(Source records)
[Start of section]

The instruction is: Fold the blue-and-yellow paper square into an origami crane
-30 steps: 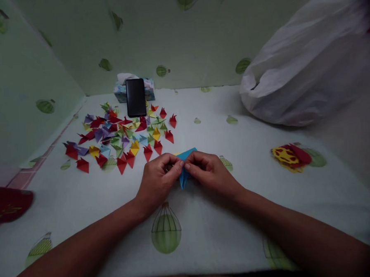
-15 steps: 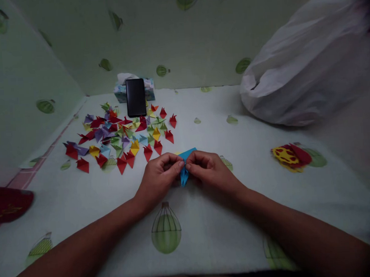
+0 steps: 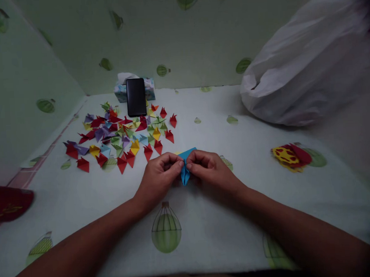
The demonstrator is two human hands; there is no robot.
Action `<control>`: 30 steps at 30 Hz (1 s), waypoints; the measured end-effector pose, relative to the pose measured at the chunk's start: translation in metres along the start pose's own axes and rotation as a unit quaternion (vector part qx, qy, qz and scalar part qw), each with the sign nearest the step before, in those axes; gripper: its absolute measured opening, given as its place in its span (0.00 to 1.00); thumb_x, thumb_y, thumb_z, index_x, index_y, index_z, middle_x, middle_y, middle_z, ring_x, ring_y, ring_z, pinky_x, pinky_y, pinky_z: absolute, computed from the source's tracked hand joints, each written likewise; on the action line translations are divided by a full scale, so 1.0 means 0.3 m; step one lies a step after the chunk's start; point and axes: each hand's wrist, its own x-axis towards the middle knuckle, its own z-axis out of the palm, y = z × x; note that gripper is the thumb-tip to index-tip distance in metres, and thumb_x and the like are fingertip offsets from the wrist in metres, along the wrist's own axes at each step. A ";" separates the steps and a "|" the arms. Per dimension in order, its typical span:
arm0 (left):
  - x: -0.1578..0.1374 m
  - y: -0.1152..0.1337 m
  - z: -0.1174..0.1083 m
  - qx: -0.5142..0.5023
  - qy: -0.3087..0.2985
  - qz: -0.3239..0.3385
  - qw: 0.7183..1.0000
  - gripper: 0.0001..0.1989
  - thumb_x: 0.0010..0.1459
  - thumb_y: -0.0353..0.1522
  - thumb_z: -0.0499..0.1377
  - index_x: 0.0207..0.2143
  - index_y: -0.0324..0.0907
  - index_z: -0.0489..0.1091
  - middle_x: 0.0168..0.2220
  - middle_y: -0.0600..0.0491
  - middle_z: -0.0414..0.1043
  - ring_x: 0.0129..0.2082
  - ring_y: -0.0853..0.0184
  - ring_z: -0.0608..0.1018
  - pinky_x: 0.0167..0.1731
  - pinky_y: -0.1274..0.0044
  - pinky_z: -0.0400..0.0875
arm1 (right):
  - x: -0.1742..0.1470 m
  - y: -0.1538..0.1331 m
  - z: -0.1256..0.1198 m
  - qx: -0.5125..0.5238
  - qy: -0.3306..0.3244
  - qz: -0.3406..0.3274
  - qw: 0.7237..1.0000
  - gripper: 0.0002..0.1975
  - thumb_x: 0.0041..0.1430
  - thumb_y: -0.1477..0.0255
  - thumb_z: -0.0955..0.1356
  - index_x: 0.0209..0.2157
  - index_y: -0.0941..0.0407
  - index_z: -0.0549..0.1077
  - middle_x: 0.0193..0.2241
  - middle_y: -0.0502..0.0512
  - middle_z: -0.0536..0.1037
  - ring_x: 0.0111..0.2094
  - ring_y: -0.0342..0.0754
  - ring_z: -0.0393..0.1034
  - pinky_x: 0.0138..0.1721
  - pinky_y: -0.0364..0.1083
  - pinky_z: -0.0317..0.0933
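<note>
Between my two hands is a small piece of folded blue paper [image 3: 185, 176], its pointed end toward me. My left hand [image 3: 162, 172] pinches its left side with thumb and forefinger. On its right side my right hand [image 3: 209, 168] pinches in the same way, the fingertips of both hands almost meeting. Just behind the fingers lies flat blue paper [image 3: 188, 153], with a sliver of yellow at its left; my hands partly hide it. Farther back on the left, many folded paper cranes [image 3: 129, 158] in red, purple, green, yellow and light blue are spread out.
A black phone [image 3: 136, 97] leans against a tissue box [image 3: 149, 88] behind the cranes. At the back right stands a large white plastic bag [image 3: 281, 88]. Red and yellow cut-out pieces [image 3: 288, 158] lie on the right of the tablecloth [image 3: 208, 228]. A dark red object [image 3: 10, 203] sits at the left edge.
The folded blue paper has turned slightly and its lower point shows a little wider between the fingertips. Both hands keep their pinch in nearly the same place.
</note>
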 end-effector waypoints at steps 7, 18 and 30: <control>-0.006 -0.002 -0.001 0.045 -0.004 0.024 0.999 0.10 0.53 0.37 0.64 0.31 0.39 0.72 0.25 0.55 0.71 0.23 0.72 0.72 0.24 0.79 0.67 | 0.003 -0.001 0.000 -0.040 0.006 -0.012 0.999 0.10 0.53 0.69 0.67 0.22 0.55 0.64 0.20 0.46 0.64 0.23 0.41 0.56 0.27 0.44 0.50; -0.006 -0.017 -0.010 0.096 -0.002 0.078 0.992 0.11 0.60 0.38 0.59 0.29 0.40 0.71 0.24 0.56 0.68 0.23 0.72 0.68 0.25 0.79 0.64 | -0.001 -0.001 -0.001 -0.066 -0.004 -0.037 0.997 0.10 0.55 0.68 0.66 0.23 0.55 0.65 0.21 0.47 0.65 0.24 0.42 0.57 0.27 0.44 0.51; 0.004 -0.003 -0.004 0.006 -0.023 -0.008 1.000 0.11 0.49 0.37 0.65 0.29 0.39 0.71 0.22 0.57 0.69 0.22 0.73 0.70 0.23 0.80 0.66 | 0.002 -0.006 -0.004 -0.029 0.009 -0.016 0.999 0.08 0.54 0.70 0.67 0.23 0.55 0.65 0.19 0.46 0.65 0.23 0.41 0.58 0.26 0.44 0.51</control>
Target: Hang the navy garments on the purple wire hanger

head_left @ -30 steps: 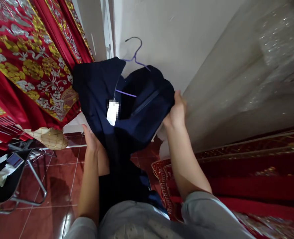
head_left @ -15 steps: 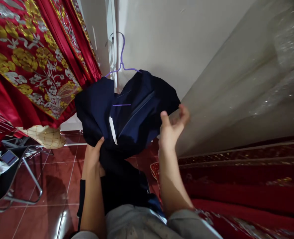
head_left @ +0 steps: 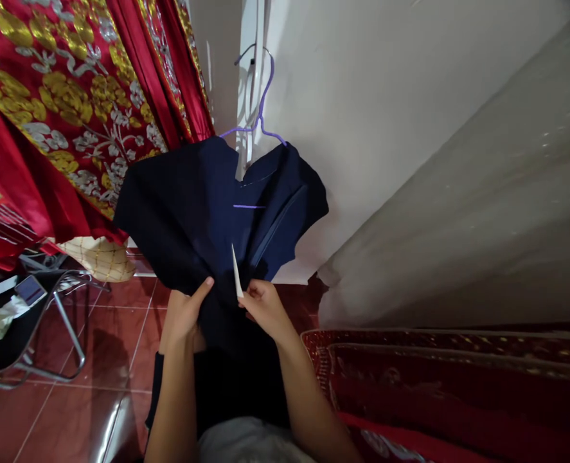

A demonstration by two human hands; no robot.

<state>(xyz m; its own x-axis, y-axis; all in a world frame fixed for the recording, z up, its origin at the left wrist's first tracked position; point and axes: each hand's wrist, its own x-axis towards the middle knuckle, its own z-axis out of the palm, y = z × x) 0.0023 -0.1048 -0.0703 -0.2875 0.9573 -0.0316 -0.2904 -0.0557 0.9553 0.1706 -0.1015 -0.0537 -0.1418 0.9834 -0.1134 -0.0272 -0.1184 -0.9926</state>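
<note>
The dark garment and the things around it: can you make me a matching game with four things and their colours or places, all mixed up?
Things
1. garment
2. hanger
3. white slip
4. floor

Colours and places
A. reddish tiles with pale lines between them
B. thin and narrow, its lower end at the right hand
C. dark blue, with the thumb of the left hand on its front
D. purple, its neck showing in front of the pale wall

Right pairs: 1-C, 2-D, 3-B, 4-A
</note>
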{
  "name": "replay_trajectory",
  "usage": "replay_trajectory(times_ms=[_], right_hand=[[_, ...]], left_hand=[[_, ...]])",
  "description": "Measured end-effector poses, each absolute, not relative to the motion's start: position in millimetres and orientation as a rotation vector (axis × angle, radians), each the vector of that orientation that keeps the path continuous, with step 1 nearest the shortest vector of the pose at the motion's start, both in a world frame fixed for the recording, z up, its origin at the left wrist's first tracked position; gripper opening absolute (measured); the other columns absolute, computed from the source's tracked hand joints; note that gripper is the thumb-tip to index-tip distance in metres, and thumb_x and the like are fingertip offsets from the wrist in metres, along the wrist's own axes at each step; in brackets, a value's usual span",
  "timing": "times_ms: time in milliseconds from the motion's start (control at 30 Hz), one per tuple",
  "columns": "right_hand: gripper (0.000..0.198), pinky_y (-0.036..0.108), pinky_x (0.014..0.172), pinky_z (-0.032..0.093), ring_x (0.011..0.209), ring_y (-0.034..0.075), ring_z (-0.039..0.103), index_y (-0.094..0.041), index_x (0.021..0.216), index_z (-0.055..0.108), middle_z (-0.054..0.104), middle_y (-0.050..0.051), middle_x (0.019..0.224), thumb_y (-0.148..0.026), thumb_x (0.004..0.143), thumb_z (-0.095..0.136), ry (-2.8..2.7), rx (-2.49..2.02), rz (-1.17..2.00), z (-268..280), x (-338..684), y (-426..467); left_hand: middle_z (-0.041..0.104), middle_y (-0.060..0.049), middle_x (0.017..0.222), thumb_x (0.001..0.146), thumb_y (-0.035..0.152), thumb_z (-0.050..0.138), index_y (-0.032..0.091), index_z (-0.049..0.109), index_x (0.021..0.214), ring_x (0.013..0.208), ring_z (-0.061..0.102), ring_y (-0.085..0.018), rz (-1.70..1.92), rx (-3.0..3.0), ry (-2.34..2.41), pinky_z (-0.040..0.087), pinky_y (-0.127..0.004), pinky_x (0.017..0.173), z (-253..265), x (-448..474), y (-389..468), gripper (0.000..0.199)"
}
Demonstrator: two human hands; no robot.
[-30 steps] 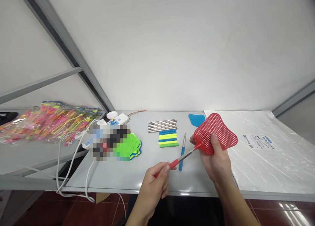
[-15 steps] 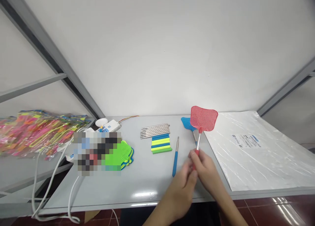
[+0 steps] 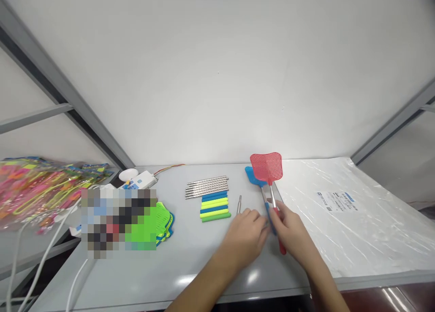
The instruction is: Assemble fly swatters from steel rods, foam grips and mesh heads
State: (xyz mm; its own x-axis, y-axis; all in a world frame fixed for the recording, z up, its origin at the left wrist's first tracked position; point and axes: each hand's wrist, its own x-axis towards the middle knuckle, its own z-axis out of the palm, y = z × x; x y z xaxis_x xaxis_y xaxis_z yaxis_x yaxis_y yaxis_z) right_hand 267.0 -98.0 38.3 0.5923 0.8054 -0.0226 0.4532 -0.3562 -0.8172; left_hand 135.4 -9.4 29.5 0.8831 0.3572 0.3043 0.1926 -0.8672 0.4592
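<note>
"What are the fingers doing?"

"Those of the right hand (image 3: 294, 234) pinch the handle of a red swatter (image 3: 267, 166). The left hand (image 3: 244, 237) is curled, knuckles up, just to the left; its fingertips are hidden, so I can't tell whether they grip anything."

"Which way does the red one point?"

"Head away from the person, toward the wall (image 3: 210, 76). Its long axis runs from near to far, leaning a little left."

"And against the fingers?"

"They hold it at the grip. Shaft and head reach out beyond them, and the red butt end sticks out on the near side."

"What's it like up close?"

"A broad head full of small holes, flared at the far corners, then a shiny metal shaft and a smooth red grip."

"And further out?"

"A blue swatter (image 3: 252, 175) sits partly behind the red one, pointing the same way. A slim metal tip (image 3: 239, 204) pokes out past the left hand. Leftward on the gray table (image 3: 136, 280) are silver rods (image 3: 206, 188), blue, yellow and green tubes (image 3: 215, 207), and stacked mesh heads (image 3: 161, 219), green uppermost. Rightward lies a glossy, wrinkled white sheet (image 3: 374, 232) bearing a label (image 3: 337, 201)."
</note>
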Motion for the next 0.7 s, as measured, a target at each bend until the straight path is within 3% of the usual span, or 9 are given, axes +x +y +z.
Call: replay_trajectory(times_ms=[133, 300, 500, 700], right_hand=[[0.045, 0.027, 0.050, 0.033, 0.049, 0.017, 0.049, -0.017, 0.129, 0.048, 0.046, -0.007, 0.054, -0.042, 0.092, 0.043, -0.986, -1.951, 0.549, 30.8, 250.2, -90.5], [0.035, 0.028, 0.050, 0.033, 0.049, 0.018, 0.051, -0.018, 0.116, 0.049, 0.051, -0.006, 0.055, -0.042, 0.093, 0.039, -0.995, -2.007, 0.568, 28.3, 251.3, -86.9], [0.030, 0.028, 0.054, 0.036, 0.054, 0.018, 0.053, -0.021, 0.099, 0.057, 0.049, -0.004, 0.057, -0.046, 0.093, 0.040, -1.053, -2.119, 0.449, 27.7, 266.5, -94.4], [0.041, 0.029, 0.059, 0.039, 0.066, 0.022, 0.063, -0.015, 0.124, 0.055, 0.066, 0.005, 0.072, -0.037, 0.095, 0.034, -1.108, -2.355, 0.332, 24.2, 274.0, -88.2]], left_hand=[[0.060, -0.005, 0.083, 0.095, 0.020, 0.045, 0.020, 0.063, 0.089, 0.080, 0.053, -0.020, 0.651, 2.567, 0.496, 0.045, -0.035, 0.074, 24.0, 120.4, 12.2, 0.019], [0.059, -0.006, 0.082, 0.098, 0.019, 0.038, 0.018, 0.061, 0.095, 0.079, 0.051, -0.020, 0.811, 2.474, 0.643, 0.042, -0.035, 0.073, 16.2, 102.9, 19.1, 0.023], [0.060, -0.005, 0.075, 0.095, 0.019, 0.043, 0.020, 0.063, 0.093, 0.072, 0.054, -0.020, 0.811, 2.455, 0.560, 0.042, -0.032, 0.068, 12.5, 106.0, 7.1, 0.020], [0.063, -0.005, 0.077, 0.095, 0.020, 0.043, 0.019, 0.063, 0.092, 0.073, 0.056, -0.019, 0.711, 2.477, 0.487, 0.042, -0.031, 0.068, 14.5, 105.5, 4.4, 0.021]])
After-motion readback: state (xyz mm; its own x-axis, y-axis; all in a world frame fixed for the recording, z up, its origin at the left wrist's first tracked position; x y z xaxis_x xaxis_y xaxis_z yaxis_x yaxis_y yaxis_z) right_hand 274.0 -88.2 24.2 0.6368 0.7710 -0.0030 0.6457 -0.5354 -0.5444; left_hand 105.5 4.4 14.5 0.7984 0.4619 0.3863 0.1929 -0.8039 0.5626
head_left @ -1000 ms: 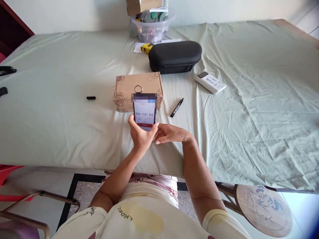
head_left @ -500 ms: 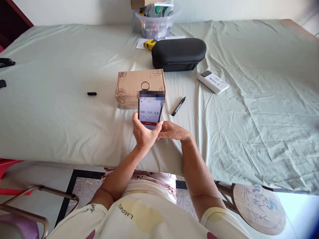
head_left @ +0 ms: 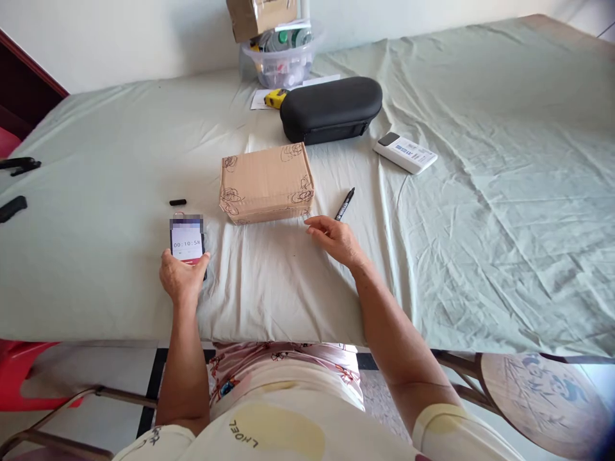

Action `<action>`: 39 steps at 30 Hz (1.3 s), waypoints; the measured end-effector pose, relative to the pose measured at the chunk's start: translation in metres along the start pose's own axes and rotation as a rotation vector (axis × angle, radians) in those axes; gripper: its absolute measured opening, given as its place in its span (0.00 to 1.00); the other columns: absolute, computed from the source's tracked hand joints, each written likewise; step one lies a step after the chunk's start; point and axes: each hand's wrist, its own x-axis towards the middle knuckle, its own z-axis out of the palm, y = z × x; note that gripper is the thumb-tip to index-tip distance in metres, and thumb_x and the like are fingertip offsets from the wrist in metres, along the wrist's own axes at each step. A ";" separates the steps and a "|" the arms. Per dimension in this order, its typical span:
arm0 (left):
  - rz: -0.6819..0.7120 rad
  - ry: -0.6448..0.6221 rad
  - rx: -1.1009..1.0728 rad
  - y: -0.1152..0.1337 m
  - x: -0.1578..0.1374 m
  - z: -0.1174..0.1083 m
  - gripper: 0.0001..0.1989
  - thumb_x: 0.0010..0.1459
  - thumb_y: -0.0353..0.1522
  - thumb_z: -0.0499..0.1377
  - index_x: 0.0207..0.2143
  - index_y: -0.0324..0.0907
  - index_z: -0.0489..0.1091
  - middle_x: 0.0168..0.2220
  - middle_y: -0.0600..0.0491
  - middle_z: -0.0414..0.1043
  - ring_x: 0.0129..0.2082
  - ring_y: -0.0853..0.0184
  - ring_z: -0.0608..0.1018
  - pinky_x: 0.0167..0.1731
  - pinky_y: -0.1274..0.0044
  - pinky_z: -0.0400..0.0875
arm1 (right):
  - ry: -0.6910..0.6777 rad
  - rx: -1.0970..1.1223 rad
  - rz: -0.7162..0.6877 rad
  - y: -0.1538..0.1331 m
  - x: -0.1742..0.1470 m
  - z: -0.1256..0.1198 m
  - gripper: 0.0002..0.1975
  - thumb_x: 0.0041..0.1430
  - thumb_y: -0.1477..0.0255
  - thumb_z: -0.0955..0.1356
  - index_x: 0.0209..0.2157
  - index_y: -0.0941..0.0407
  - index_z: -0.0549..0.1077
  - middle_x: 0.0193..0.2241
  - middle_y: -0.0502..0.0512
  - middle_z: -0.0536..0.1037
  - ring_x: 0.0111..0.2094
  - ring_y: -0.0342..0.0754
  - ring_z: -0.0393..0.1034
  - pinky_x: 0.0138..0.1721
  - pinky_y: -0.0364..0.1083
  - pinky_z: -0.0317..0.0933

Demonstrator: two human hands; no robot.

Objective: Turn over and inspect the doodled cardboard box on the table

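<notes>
My left hand (head_left: 181,276) grips a smartphone (head_left: 187,238) by its lower end, low over the cloth at the left. Its screen reads 00:10:58 above a red bar, and a ring shows at its top edge. My right hand (head_left: 336,239) holds nothing; its loosely bent fingers are a little apart, by the front right corner of a cardboard box (head_left: 266,178). Black scribbles mark the box's corners. Just beyond my right hand lies an uncapped black marker (head_left: 346,202), its lower end close to my knuckles. The black cap (head_left: 177,202) lies beyond the phone.
Behind the box sit a black zip case (head_left: 331,109), a yellow tape measure (head_left: 275,98) and a plastic basket (head_left: 283,67) of bottles. A white power-bank-like device (head_left: 406,152) lies to the right. Black objects (head_left: 19,165) lie at the far left. A pale green cloth (head_left: 480,192) covers the table.
My left hand has carried the phone from in front of the box to the left and lowered it. My right hand has come away from the phone and stays near the marker.
</notes>
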 end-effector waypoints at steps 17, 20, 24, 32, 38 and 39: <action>0.614 -0.016 -0.415 0.079 -0.007 0.021 0.44 0.65 0.49 0.64 0.75 0.42 0.53 0.76 0.36 0.56 0.78 0.46 0.57 0.76 0.52 0.56 | 0.519 -0.569 0.075 0.055 0.005 -0.029 0.13 0.65 0.68 0.66 0.45 0.52 0.82 0.51 0.63 0.84 0.60 0.65 0.70 0.62 0.69 0.60; 0.689 0.038 -0.578 0.114 -0.012 0.042 0.45 0.66 0.51 0.63 0.77 0.44 0.50 0.78 0.37 0.51 0.79 0.46 0.55 0.76 0.52 0.56 | 0.564 -0.568 0.037 0.058 0.006 -0.030 0.16 0.65 0.67 0.66 0.50 0.52 0.80 0.55 0.64 0.82 0.63 0.65 0.69 0.64 0.71 0.59; 0.654 0.081 -0.677 0.125 -0.019 0.066 0.49 0.68 0.49 0.63 0.79 0.45 0.39 0.78 0.35 0.50 0.79 0.51 0.57 0.74 0.55 0.61 | 0.489 -0.498 -0.121 0.054 0.009 -0.012 0.29 0.65 0.67 0.65 0.66 0.54 0.69 0.61 0.67 0.78 0.65 0.63 0.70 0.67 0.67 0.63; 0.383 -0.128 -0.698 0.105 -0.023 0.104 0.48 0.65 0.45 0.67 0.76 0.40 0.46 0.73 0.31 0.62 0.74 0.51 0.69 0.72 0.60 0.66 | 0.197 -0.399 -0.127 0.041 0.012 0.025 0.40 0.63 0.66 0.68 0.74 0.55 0.57 0.63 0.69 0.76 0.65 0.64 0.72 0.66 0.66 0.67; 0.494 0.091 -0.674 0.106 -0.035 0.097 0.40 0.66 0.49 0.64 0.72 0.42 0.55 0.68 0.36 0.68 0.65 0.54 0.77 0.60 0.66 0.76 | 0.433 -0.328 -0.195 0.026 -0.003 0.009 0.32 0.68 0.59 0.67 0.70 0.50 0.64 0.48 0.61 0.79 0.51 0.58 0.75 0.57 0.62 0.72; 0.527 0.142 -0.678 0.106 -0.038 0.093 0.39 0.68 0.51 0.62 0.71 0.41 0.57 0.66 0.36 0.69 0.62 0.55 0.78 0.58 0.67 0.77 | 0.491 -0.322 -0.214 0.023 -0.006 0.008 0.32 0.69 0.58 0.66 0.70 0.50 0.64 0.46 0.60 0.77 0.49 0.58 0.75 0.56 0.61 0.72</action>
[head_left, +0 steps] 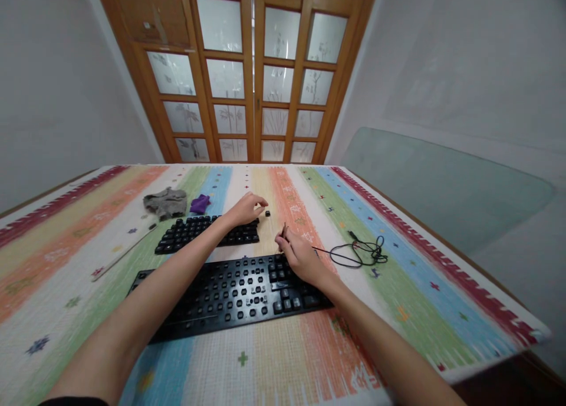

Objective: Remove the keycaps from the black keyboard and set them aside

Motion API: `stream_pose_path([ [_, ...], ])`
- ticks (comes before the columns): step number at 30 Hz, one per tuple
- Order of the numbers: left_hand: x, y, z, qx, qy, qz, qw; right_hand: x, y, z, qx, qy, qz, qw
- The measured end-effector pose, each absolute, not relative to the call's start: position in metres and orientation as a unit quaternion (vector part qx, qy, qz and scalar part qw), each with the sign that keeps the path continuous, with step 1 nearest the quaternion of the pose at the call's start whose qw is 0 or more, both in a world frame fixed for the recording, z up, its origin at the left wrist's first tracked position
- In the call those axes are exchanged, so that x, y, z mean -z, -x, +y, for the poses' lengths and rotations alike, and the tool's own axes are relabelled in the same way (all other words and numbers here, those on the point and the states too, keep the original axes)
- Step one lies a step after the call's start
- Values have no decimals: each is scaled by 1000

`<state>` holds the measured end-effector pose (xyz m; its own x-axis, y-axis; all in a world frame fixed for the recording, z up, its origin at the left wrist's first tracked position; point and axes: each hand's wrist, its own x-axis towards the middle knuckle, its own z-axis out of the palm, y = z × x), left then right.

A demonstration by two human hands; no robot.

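Note:
A black keyboard (216,294) lies in front of me, most of its left and middle keys bare of caps, with caps still on at the right end. Behind it, black keycaps (186,234) are laid out in rows. My left hand (246,210) is over the right end of those rows, fingers loosely apart and seemingly holding nothing. Close to its fingertips sits a single keycap (267,213). Above the keyboard's back right part, my right hand (299,254) pinches a small, thin dark tool (284,229), whose exact kind I cannot make out.
A grey cloth (165,203) and a crumpled purple cloth (200,204) lie at the back left. Nearby is a thin stick-like brush (126,253). The keyboard's black cable (358,253) is coiled on the right. A striped tablecloth (243,376) covers the table.

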<state>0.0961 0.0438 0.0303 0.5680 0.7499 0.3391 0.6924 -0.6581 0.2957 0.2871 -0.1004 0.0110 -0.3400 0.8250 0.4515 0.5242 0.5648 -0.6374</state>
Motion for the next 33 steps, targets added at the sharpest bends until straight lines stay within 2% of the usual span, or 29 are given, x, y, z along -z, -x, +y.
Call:
stream_pose_path([
  [5, -41, -96, 15, -268, -877, 373, 143, -9, -282, -84, -214, 448, -785, 371],
  [11, -43, -88, -23, -190, -886, 317, 280, 0, -286, -74, -264, 485, -734, 396],
  [16, -43, -88, -47, -171, -881, 297, 326, -3, -295, -72, -342, 478, -690, 423],
  [22, -40, -96, -55, -188, -853, 290, 391, -17, -300, -81, -333, 459, -669, 481],
  [28, -32, -104, -53, -203, -780, 281, 521, -16, -303, -87, -334, 442, -673, 490],
  [33, -27, -110, -54, -237, -738, 277, 568, -15, -304, -89, -351, 435, -669, 489],
])
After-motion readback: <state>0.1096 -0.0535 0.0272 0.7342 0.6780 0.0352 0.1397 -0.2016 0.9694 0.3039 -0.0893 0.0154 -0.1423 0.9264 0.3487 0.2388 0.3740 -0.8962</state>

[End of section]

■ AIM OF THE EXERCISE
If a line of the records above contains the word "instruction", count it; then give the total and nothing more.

■ EXPECTED ANSWER
2